Billet philosophique : l’actualité de la pensée de Karl Marx

Ho Hai Quang : Karl Marx, de la philosophie à l’économie

29 juin 2018, par Ho Hai Quang

Voici la 8e partie des exposés présentés le 4 mai dernier à la médiathèque Aimé Césaire de Sainte-Suzanne sur l’actualité de la pensée de Karl Marx. Après les deux parties de l’exposé d’Élie Hoarau, président du Parti Communiste Réunionnais, puis les cinq parties de celui présenté par la philosophe Brigitte Croisier, voici la première partie de celui de l’économiste Ho Hai Quang sur l’aspect économique de l’œuvre de Karl Marx.

Ho Hai Quang.

L’œuvre majeure de Karl Marx est « Le Capital », un livre d’économie. Or, la discipline qui dans un premier temps attira Marx, était surtout la philosophie : sa thèse de doctorat porte sur « La différence de la philosophie de la nature chez Démocrite et Épicure » (1841). Une première question intéressante à élucider est celle de savoir quand et comment Marx a “viré” de la philosophie à l’économie. C’est au début des années 1840 que le tournant est pris. Marx explique :
« L’objet de mes études spécialisées étaient la jurisprudence à laquelle je ne m’adonnais que comme une discipline subalterne à côté de la philosophie et de l’histoire. En 1842-43, en ma qualité de rédacteur à la Rheinische Zeitung, je me trouvai, pour la première fois, dans l’obligation embarrassante de dire mon mot sur les soi-disant intérêts matériels.
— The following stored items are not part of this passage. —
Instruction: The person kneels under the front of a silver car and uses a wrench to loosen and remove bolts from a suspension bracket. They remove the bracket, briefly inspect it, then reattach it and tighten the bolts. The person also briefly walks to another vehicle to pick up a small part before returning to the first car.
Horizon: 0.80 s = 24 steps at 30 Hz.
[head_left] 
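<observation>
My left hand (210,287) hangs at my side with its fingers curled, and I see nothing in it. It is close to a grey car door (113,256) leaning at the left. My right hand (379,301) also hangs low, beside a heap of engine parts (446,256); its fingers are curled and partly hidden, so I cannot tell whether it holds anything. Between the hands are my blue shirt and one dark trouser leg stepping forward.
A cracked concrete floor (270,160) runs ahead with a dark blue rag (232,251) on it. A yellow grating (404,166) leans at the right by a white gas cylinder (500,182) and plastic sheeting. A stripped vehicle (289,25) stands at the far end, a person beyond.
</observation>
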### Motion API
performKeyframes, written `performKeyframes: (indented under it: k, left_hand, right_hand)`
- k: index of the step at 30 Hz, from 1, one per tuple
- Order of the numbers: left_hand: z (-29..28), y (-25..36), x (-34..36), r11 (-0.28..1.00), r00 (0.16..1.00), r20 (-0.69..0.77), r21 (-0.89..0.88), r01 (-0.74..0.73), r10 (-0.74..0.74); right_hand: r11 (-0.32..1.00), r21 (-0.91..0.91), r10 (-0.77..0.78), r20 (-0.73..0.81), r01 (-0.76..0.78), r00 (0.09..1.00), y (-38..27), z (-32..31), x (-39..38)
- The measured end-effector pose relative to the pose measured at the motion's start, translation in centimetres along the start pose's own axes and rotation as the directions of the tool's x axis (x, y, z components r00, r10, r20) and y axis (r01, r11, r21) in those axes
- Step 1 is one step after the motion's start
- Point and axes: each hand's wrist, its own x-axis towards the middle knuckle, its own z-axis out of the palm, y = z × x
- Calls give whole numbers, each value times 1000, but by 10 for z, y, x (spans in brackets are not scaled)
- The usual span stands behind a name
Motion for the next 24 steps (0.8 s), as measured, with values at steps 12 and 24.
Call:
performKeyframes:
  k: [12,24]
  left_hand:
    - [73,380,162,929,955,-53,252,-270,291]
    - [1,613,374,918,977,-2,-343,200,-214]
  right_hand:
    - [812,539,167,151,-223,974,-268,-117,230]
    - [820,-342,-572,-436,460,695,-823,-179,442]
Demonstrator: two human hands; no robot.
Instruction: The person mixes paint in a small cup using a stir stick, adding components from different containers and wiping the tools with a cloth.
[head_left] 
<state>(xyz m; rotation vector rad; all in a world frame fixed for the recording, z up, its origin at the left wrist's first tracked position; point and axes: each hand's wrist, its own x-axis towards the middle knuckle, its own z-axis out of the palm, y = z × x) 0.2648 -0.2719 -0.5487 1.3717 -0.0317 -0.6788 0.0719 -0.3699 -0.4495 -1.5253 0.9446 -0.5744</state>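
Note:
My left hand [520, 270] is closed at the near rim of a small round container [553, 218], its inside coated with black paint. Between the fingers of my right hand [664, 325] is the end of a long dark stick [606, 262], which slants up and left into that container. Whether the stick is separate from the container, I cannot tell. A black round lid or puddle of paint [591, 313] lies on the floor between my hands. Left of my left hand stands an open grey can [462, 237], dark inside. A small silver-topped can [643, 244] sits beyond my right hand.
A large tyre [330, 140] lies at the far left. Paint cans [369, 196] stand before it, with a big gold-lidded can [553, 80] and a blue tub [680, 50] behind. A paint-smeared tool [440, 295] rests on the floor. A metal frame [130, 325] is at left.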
Les délibérations du Landtag rhénan sur les vols de bois et le morcellement de la propriété foncière, la polémique… sur les conditions d’existence des paysans de la Moselle, enfin les débats sur le libre échange et le protectionnisme, me fournirent les premières raisons de m’occuper des questions économiques » (Préface de « Contribution à la critique de l’économie politique" ; Éditions Sociales ; 1969 ; p. 3).

L’influence de Friedrich Engels

Travaillant sur ces différentes questions, Marx parvient à la conclusion générale que le fonctionnement de la société s’explique, en dernière analyse, par l’organisation de sa base économique. Pour approfondir ses connaissances, il va alors étudier les œuvres d’un grand nombre d’économistes dont les plus célèbres sont François Quesnay, Adam Smith, Jean-Baptiste Say, David Ricardo, Robert Malthus… Il rédigera ses réflexions sur leurs théories entre 1862 et 1863. Ses écrits seront mis en forme et publiés pour la première fois, à titre posthume, entre 1905 et 1910, sous le titre « Theorien über den mehrwert » (Les théories de la plus-value). On considère qu’ils forment le livre IV du Capital.
Parmi les auteurs qui ont joué un rôle déterminant dans la formation de la pensée économique de Karl Marx, on oublie presque toujours de citer Friedrich Engels. Empruntant une voie différente, Engels était parvenu à la même conclusion que Marx : la base économique joue un rôle déterminant dans le fonctionnement de la société. Son étude sur « La situation de la classe laborieuse en Angleterre en 1845 » et son « Esquisse d’une critique de l’économie politique » (1844) ont d’ailleurs été salués par Marx qui a même utilisé le qualificatif de “génial” pour parler du dernier texte (cf. préface de « Contribution à la critique de l’économie politique" ; Éditions Sociales ; 1957 ; p. 5).

Liberté du capital à écraser le travailleur

À partir de 1845, Marx et Engels vont travailler ensemble. Ils rédigeront le Manifeste du Parti Communiste en collaboration. De son côté, Marx va produire ses premiers écrits économiques : « Misère de la philosophie » (1847) dirigé contre Proudhon, « Travail salarié et Capital » (1847), puis « Discours sur le Libre-échange » (1848). Il vaut la peine de citer la conclusion de ce texte, tant elle est d’actualité.
« Pour nous résumer : dans l’état actuel de la société, qu’est-ce donc que le libre-échange ? C’est la liberté du capital. Quand vous aurez fait tomber les quelques entraves nationales qui enchaînent encore la marche du capital, vous n’aurez fait qu’en affranchir entièrement l’action. Tant que vous laissez subsister le rapport du travail salarié au capital, l’échange des marchandises entre elles aura beau se faire dans les conditions les plus favorables, il y aura toujours une classe qui exploitera, et une classe qui sera exploitée… ne vous en laissez pas imposer par le mot abstrait de liberté. Liberté de qui ? Ce n’est pas la liberté d’un simple individu, en présence d’un autre individu. C’est la liberté qu’a le capital d’écraser le travailleur ».